Any parent understands the basic concept of how kids gain information: children learn what they see. Children look for cues from their parents as to how they should behave or react in every situation.
Therefore, it only makes sense when parents engage in abusive, violent and bullying behaviors, their children learn to cope with the world using those same behaviors. This was the conclusion reached by a CDC study, which found the vast majority of bullies report witnessing or experiencing violent or abusive behaviors at home.
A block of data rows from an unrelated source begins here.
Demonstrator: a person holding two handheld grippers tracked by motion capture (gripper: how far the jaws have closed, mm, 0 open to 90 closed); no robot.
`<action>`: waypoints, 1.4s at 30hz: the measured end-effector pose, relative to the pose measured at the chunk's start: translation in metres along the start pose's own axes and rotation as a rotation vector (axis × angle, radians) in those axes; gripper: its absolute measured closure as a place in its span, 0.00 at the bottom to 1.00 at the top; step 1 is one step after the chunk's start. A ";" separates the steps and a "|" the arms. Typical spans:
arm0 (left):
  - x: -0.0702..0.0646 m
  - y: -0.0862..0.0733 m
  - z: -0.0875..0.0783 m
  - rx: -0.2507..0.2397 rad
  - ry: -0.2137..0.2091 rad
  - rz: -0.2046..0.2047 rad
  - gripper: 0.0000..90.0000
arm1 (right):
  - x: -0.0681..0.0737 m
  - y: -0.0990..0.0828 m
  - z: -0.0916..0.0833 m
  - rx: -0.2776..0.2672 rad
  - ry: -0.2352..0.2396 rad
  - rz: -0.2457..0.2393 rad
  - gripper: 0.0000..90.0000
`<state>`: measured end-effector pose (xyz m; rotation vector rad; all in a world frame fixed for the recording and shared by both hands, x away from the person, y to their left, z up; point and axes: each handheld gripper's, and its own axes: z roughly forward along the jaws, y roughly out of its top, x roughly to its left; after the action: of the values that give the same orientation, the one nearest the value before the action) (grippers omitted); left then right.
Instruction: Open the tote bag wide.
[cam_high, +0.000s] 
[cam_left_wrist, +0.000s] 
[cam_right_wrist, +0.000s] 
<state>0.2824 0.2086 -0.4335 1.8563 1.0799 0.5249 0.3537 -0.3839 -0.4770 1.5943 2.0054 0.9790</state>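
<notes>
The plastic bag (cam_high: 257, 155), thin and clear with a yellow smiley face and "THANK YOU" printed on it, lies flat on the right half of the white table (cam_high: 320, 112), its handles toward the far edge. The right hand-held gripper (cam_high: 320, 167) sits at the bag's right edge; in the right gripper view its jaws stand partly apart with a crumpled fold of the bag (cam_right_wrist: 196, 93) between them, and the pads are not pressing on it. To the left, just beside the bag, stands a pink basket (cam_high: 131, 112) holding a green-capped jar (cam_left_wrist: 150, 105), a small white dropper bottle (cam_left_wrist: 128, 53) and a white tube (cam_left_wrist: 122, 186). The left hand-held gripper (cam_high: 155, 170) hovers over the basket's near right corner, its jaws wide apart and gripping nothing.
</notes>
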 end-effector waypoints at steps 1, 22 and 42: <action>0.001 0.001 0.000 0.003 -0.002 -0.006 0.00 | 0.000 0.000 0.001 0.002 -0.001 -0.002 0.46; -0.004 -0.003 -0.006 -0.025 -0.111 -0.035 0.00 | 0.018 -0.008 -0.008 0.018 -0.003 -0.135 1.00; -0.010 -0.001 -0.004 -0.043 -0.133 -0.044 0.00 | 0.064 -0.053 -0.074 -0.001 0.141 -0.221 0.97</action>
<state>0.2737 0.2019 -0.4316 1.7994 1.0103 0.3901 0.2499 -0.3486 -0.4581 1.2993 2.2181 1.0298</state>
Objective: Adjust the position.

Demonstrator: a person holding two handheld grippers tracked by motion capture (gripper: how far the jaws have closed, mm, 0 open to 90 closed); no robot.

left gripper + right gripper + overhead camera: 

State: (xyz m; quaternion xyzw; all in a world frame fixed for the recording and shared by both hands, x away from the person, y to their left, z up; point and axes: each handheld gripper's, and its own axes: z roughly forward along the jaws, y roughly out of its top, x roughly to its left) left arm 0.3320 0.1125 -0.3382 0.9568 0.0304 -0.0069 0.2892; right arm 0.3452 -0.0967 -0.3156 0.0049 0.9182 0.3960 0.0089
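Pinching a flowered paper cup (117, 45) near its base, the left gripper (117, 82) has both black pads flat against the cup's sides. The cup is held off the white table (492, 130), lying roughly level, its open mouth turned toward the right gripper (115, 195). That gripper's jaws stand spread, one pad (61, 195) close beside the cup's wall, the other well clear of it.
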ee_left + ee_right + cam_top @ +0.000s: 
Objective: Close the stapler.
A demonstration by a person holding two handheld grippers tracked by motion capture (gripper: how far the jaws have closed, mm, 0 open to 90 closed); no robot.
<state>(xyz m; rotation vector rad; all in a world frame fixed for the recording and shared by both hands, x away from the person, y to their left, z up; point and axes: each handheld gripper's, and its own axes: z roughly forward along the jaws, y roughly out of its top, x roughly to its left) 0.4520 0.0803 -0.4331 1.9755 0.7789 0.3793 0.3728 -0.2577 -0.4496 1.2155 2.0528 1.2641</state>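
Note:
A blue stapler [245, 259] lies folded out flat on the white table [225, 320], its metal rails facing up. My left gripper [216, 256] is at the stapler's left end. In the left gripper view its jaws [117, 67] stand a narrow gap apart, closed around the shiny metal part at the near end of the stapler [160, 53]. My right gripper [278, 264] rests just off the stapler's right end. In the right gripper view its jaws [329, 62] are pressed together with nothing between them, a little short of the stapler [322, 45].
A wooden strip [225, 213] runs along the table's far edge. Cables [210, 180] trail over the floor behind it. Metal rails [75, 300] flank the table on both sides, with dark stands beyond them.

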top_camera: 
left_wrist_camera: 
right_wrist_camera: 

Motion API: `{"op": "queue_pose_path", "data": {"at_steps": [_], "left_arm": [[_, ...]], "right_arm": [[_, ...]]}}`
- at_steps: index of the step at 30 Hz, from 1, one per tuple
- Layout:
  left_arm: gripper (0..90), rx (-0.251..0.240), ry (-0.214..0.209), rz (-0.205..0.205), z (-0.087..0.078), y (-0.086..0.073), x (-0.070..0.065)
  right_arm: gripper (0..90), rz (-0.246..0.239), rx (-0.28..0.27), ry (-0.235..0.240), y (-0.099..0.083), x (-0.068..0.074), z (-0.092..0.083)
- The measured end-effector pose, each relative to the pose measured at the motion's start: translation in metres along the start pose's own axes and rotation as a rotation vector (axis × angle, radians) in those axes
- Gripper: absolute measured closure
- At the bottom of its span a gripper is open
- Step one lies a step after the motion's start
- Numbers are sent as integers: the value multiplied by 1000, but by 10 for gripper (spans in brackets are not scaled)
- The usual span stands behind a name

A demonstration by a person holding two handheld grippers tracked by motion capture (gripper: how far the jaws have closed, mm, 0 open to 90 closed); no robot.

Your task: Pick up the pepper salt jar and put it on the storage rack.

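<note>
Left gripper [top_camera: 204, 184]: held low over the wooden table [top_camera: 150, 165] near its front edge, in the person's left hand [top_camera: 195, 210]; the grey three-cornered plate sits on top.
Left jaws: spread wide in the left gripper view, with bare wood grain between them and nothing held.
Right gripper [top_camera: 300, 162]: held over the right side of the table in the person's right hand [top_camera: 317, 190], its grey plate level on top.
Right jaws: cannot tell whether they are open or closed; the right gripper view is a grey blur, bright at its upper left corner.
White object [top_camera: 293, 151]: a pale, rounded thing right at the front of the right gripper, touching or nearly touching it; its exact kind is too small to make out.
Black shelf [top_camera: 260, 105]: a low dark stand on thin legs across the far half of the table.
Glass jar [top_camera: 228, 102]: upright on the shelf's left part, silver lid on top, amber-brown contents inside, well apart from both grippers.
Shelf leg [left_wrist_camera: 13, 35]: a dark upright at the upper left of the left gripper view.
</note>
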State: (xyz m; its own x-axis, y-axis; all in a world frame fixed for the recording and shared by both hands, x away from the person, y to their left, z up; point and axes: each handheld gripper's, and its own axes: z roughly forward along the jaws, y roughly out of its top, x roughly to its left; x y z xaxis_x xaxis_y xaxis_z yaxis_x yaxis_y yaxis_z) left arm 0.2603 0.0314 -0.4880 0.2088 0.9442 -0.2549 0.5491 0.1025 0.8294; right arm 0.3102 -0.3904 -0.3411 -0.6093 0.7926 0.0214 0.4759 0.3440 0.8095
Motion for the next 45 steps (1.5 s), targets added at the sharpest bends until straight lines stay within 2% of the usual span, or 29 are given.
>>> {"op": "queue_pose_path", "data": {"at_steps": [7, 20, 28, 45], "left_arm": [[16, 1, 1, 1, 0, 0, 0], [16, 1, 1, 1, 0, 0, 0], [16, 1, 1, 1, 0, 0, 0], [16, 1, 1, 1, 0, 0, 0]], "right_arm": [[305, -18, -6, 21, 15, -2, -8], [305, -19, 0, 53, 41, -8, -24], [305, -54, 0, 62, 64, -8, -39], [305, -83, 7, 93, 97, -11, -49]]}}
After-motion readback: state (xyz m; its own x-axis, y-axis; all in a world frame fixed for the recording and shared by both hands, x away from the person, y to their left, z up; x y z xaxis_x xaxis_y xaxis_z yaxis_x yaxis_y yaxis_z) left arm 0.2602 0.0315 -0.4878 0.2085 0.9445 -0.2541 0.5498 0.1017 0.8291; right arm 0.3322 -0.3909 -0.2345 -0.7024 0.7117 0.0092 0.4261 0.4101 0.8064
According to another study published in the Archives of Pediatric and Adolescent Medicine, the cycle of abuse often continues into adulthood. Researchers discovered both bullies and their victims have a much greater likelihood of becoming abusers in adulthood than those children who do not experience bullying. Another study, from Journal of Adolescent Health, discovered a correlation between bullying and sexual abuse and violence. According to the research conducted by the CDC and the University of Illinois, those children who engage in bullying behavior, particularly focused on sexual harassment or homophobic slurs, are considerably more likely to perpetrate sexual violence in the future.
Working Together to End Bullying
While there are clear connections between bullying behaviors and domestic violence, there are some differences in the perceptions of the victims of the crimes. Victims of bullies, particularly children, are often viewed as innocent victims of unwarranted attacks, while domestic violence victims are viewed by some as “deserving” their abuse because of their actions or behavior. However, as the parallels between bullying and domestic violence become clearer, law enforcement personnel, MSCRIM students and victims’ advocates learn more about how these crimes impact individuals and society, the perceptions are shifting. Advocacy organizations are working to build awareness of the similarities between bullying and domestic violence and the connections between victims of abuse and bullying behaviors in hopes a better understanding will change popular perception of domestic violence victims.
Schools, local law enforcement, domestic violence organizations and health care providers are working together to identify and prevent violence sooner, and developing education and awareness programs to help stop the cycle of violence early on. Most schools have developed zero-tolerance policies for bullying, and professionals are being more effectively trained to identify the signs of domestic violence and engage in early intervention. Experts note children from abusive homes who receive effective treatment, including cognitive behavioral therapy, can break the cycle of violence and develop healthy, equal relationships.
The issue of workplace bullying is also receiving greater attention, especially since it is often connected to domestic violence at home. Experts at the Workplace Bullying Institute note someone who is bullied at work is more likely to be abusive or bullying at home because they want to regain the power they have lost at the office. Being abused at worked can trigger negative behaviors at home when a victim releases pent up anger and frustration on family members. Workplace bullying leads to lost productivity, high turnover and other issues, many workplaces are taking cues from schools and developing zero-tolerance policies as well as reporting procedures and stiff consequences for offenders.
Some bullies are cruel to others because they can be or because they think it is funny. However, more often than not, bullying is a learned behavior or the result of a need to regain control over at least one aspect of life when domestic abuse is a daily reality. Understanding the correlations between domestic violence and bullying brings us one step closer to solving the problem and helping people of all ages develop healthy, safe relationships.